** Activity **
Count the lines below that contain the word "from" and give only the number.

##### Given material

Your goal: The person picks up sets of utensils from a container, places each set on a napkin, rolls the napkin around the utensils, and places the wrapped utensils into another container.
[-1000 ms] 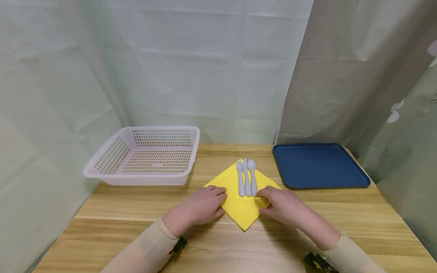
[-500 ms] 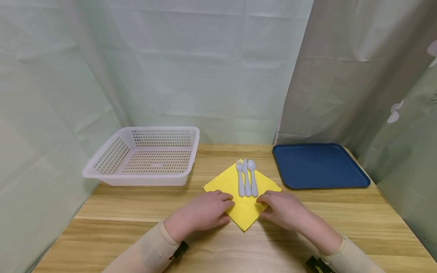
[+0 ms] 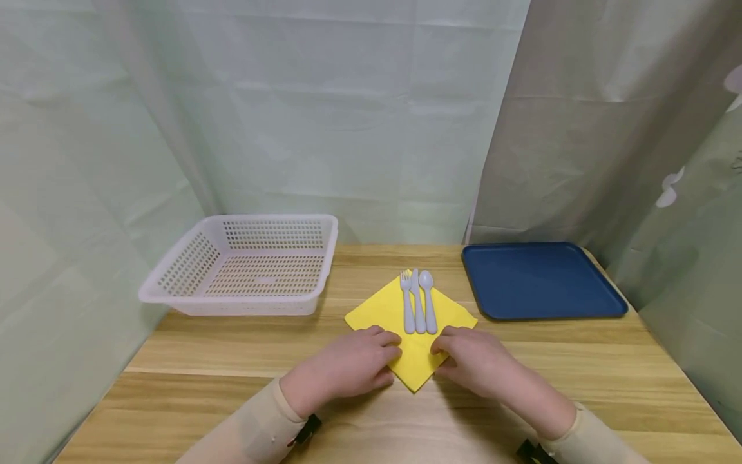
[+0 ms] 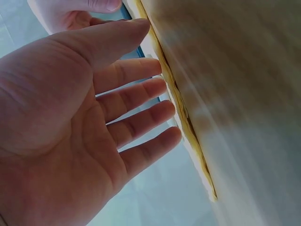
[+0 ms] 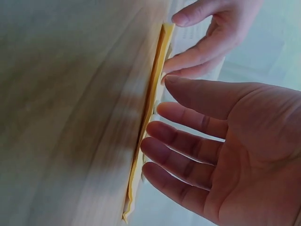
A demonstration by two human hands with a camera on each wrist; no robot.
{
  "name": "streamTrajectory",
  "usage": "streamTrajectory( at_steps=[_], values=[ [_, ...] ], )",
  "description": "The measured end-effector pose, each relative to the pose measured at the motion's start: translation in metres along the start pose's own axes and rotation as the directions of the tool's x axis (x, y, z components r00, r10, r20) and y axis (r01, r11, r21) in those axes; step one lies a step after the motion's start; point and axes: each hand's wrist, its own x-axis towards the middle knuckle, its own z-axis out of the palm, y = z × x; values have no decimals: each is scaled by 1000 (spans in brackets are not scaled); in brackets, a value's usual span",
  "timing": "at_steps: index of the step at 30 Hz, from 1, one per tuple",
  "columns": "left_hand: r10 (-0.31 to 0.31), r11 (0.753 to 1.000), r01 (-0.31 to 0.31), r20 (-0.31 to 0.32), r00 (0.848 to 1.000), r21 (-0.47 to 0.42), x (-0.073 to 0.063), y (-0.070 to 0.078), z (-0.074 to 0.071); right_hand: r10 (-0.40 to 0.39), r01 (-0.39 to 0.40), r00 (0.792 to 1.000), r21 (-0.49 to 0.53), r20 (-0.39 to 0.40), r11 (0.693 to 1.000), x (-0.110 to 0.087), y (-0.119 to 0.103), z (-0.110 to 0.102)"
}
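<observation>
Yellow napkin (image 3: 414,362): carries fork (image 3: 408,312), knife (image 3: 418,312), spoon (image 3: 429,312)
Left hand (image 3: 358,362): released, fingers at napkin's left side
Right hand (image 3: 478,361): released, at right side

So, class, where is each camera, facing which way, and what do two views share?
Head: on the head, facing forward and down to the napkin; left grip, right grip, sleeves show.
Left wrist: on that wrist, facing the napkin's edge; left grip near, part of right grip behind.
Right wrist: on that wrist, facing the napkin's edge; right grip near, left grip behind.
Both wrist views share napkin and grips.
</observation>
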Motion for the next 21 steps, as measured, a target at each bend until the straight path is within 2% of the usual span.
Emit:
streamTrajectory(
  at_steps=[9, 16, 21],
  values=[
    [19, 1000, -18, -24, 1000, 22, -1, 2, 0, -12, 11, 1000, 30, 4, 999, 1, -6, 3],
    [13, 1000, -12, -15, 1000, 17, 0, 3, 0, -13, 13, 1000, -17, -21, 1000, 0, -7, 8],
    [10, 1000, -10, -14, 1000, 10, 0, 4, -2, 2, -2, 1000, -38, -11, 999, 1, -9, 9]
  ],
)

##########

** Reply **
2